The answer should be each line from the entries below that has the word "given" in it.
*** Block opens ***
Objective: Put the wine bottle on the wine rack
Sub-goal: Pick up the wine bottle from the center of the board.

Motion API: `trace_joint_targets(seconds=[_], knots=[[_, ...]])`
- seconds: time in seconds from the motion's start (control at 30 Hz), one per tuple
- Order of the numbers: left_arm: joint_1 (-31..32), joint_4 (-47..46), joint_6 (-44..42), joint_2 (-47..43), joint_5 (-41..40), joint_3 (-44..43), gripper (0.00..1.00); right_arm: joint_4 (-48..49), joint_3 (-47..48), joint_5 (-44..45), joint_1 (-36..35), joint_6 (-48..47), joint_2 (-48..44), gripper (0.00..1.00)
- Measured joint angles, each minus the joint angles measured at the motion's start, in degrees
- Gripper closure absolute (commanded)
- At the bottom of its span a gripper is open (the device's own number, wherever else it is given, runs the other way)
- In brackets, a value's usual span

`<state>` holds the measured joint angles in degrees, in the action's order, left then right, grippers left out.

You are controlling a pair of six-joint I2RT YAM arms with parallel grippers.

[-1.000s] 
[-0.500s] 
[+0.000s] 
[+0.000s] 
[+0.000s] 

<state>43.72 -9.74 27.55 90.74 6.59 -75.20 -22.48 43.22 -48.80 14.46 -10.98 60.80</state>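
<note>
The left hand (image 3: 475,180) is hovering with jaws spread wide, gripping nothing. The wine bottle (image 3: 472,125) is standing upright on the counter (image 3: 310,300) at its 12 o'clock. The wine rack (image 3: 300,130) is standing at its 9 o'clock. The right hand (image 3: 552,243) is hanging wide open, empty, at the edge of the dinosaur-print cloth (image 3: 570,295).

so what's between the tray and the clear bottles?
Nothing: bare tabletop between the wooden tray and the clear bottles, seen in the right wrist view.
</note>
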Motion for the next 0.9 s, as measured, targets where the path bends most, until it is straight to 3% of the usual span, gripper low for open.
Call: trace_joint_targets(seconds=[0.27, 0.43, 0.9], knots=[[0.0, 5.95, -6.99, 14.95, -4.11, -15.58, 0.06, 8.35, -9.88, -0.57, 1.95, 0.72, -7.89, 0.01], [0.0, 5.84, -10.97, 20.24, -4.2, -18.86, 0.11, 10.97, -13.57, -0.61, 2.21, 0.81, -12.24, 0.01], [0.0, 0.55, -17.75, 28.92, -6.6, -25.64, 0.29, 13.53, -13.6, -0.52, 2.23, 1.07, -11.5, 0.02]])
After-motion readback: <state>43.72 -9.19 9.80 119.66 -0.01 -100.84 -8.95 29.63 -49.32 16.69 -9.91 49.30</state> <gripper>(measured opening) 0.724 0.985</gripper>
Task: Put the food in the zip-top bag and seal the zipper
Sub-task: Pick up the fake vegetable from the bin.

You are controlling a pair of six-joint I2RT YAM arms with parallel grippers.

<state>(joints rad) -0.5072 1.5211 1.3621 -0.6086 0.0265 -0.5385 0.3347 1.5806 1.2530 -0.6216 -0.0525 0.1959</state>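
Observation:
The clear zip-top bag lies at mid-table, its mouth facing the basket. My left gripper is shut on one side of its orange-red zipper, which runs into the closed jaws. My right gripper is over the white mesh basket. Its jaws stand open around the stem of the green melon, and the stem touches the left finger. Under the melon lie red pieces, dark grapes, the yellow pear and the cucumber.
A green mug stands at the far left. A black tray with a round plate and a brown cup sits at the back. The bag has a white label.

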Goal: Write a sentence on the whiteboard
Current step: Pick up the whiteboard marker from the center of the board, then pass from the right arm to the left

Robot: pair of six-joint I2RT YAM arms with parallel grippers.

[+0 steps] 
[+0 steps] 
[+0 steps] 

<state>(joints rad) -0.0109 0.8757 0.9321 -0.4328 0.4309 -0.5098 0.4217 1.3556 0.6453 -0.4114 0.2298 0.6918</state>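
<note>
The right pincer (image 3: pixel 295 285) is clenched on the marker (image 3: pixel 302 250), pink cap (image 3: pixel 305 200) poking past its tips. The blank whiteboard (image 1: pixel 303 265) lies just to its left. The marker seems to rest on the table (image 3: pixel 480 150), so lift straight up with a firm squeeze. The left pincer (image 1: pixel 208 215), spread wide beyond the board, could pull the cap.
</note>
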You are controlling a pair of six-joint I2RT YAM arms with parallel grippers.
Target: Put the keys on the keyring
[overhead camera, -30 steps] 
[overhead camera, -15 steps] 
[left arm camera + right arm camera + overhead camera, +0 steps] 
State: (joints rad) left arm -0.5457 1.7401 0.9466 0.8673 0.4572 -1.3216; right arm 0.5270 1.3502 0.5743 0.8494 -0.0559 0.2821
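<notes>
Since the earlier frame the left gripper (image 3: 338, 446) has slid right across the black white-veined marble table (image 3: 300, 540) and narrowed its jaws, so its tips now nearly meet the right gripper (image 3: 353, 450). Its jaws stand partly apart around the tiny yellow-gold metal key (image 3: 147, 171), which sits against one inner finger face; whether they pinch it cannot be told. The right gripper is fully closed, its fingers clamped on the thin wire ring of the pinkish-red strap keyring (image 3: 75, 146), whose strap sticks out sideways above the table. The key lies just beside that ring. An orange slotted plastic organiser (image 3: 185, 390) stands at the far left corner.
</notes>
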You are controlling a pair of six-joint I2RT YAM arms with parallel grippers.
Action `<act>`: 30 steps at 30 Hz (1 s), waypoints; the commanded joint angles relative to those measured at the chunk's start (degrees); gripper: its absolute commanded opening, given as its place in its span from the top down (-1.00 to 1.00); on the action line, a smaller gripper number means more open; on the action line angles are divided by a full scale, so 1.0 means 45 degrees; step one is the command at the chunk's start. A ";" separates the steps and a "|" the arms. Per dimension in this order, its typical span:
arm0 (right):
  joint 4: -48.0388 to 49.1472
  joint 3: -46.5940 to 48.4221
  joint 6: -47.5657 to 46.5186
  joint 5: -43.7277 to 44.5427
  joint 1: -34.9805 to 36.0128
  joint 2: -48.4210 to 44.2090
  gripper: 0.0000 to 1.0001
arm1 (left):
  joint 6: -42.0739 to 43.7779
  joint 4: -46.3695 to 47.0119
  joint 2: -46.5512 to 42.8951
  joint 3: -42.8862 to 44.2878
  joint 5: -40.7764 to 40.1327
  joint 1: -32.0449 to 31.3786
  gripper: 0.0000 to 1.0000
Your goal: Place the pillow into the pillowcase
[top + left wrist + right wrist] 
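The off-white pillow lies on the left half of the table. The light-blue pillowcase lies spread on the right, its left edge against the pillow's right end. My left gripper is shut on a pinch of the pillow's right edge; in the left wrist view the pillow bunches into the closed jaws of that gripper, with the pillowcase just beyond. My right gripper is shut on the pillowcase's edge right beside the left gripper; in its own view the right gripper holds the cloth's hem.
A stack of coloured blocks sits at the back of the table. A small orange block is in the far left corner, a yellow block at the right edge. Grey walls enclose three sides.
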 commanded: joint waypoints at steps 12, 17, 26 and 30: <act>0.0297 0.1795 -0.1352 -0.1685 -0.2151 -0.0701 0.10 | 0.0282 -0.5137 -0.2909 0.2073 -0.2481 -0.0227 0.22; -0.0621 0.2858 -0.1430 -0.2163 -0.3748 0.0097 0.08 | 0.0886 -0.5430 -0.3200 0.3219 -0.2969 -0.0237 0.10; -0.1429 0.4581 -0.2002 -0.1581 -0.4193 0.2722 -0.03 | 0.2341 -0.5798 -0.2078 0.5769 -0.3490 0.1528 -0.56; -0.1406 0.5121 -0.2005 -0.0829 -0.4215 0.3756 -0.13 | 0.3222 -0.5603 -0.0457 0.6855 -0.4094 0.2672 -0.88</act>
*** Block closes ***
* _WRITTEN RESPONSE_:
- At the bottom of its span a gripper is open (the device's own number, wherever else it is given, runs the other way)
Action `<act>`: 30 steps at 30 Hz (1 s), waypoints; the commanded joint angles relative to those measured at the chunk's start (degrees); gripper: its absolute commanded opening, given as its place in its span from the top down (-1.00 to 1.00); on the action line, a smaller gripper number means more open; on the action line angles are divided by a full scale, so 1.0 means 45 degrees; step one is the command at the chunk's start. A ";" separates the steps and a "|" the arms. Per dimension in this order, its typical span:

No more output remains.